Task brief: Your task is to repeat, word for word, the line containing "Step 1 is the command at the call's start" and all lines that follow it to the end of the material, and no other lines.

Given material:
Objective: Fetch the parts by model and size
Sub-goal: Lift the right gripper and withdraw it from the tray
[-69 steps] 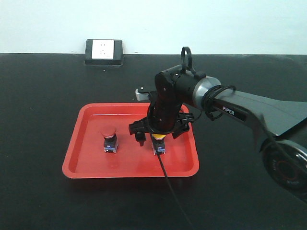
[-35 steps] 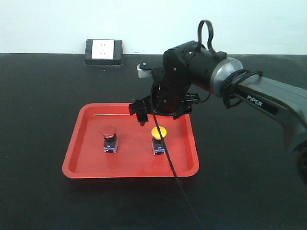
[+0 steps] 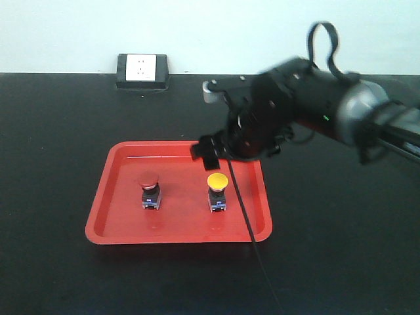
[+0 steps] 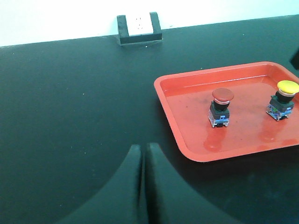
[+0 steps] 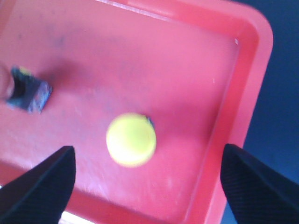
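Observation:
The red-capped switch (image 3: 149, 189) and the yellow-capped switch (image 3: 217, 191) stand upright side by side in a red tray (image 3: 105, 197). My right gripper (image 3: 233, 154) hangs open and empty above the tray's back right part, apart from the yellow switch. In the right wrist view the yellow cap (image 5: 131, 139) lies below and between the wide-open right gripper (image 5: 147, 157), and the red switch's base (image 5: 28, 94) shows at the left edge. My left gripper (image 4: 142, 149) is shut and empty over the black table, left of the tray (image 4: 187, 135). That view shows the red switch (image 4: 220, 108) and the yellow switch (image 4: 281, 99).
A black-framed white socket box (image 3: 142, 71) sits at the table's back edge, against the pale wall; it also shows in the left wrist view (image 4: 138, 28). A thin black cable (image 3: 246, 223) hangs from the right arm across the tray's front right.
My right gripper has risen off the yellow switch and swung up and right, open. The yellow switch stays standing in the tray. The red switch has not moved.

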Controlling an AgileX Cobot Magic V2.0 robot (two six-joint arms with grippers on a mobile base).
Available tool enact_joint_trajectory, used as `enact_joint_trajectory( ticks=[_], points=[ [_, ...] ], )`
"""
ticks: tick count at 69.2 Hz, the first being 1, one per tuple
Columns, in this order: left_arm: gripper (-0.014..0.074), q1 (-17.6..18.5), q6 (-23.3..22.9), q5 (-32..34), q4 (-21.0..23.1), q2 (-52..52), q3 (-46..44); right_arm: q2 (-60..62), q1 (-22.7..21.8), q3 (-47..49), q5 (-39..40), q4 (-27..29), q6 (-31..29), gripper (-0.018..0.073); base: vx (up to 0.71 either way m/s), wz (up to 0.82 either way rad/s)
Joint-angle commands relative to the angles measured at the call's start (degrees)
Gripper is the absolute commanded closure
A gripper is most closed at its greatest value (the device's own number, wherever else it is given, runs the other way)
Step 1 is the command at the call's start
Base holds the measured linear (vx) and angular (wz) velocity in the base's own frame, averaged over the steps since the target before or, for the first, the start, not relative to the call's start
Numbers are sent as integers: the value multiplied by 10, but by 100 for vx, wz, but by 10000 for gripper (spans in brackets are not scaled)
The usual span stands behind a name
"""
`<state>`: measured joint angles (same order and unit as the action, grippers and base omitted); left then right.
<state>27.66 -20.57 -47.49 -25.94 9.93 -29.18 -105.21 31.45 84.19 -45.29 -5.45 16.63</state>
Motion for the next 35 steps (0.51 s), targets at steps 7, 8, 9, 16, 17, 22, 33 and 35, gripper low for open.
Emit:
enact_joint_trajectory(
  ticks=[7, 8, 9, 16, 17, 22, 33, 35],
  points=[
    [603, 1, -1, 35, -6, 8, -15, 159, 0, -166, 193, -16, -1, -29, 0, 0],
    [603, 1, -1, 35, -6, 8, -15, 165, 0, -180, 205, -17, -1, -29, 0, 0],
    [603, 1, -1, 35, -6, 8, -15, 175, 0, -194, 216, -20, -1, -29, 0, 0],
    [603, 1, -1, 35, -6, 8, -15, 255, 0, -281, 283, -35, -1, -28, 0, 0],
    [603, 1, -1, 35, -6, 8, -15, 266, -1, -292, 291, -36, -1, -27, 0, 0],
    [603, 1, -1, 35, -6, 8, -15, 324, -1, -341, 319, -48, -1, -17, 0, 0],
    [603, 1, -1, 35, -6, 8, -15, 449, -1, -416, 327, -64, -2, 52, 0, 0],
    [603, 1, -1, 35, -6, 8, -15, 470, -1, -426, 327, -69, -2, 78, 0, 0]
  ],
)
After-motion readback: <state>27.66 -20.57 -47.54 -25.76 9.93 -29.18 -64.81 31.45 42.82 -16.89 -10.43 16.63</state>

Exercise result:
Step 1 is the command at the call's start
Base holds the measured linear (vx) and angular (wz) velocity in the base's own frame, averaged over the steps since the target before or, for the first, the start, not relative to the call's start
Numbers are sent as integers: the value multiplied by 10, but by 100 for vx, wz, but by 10000 for gripper (spans in brackets are not scaled)
The usual span stands behind a name
"""
`<state>`: measured joint angles (same order and unit as the action, grippers and base omitted); left then right.
<state>27.66 -20.57 -47.49 -25.94 9.93 -29.18 -105.21 31.45 84.19 -45.29 -5.45 16.63</state>
Motion for the next 35 steps (0.51 s), targets at steps 7, 8, 9, 16, 17, 22, 33 and 35, gripper low for open.
Emit:
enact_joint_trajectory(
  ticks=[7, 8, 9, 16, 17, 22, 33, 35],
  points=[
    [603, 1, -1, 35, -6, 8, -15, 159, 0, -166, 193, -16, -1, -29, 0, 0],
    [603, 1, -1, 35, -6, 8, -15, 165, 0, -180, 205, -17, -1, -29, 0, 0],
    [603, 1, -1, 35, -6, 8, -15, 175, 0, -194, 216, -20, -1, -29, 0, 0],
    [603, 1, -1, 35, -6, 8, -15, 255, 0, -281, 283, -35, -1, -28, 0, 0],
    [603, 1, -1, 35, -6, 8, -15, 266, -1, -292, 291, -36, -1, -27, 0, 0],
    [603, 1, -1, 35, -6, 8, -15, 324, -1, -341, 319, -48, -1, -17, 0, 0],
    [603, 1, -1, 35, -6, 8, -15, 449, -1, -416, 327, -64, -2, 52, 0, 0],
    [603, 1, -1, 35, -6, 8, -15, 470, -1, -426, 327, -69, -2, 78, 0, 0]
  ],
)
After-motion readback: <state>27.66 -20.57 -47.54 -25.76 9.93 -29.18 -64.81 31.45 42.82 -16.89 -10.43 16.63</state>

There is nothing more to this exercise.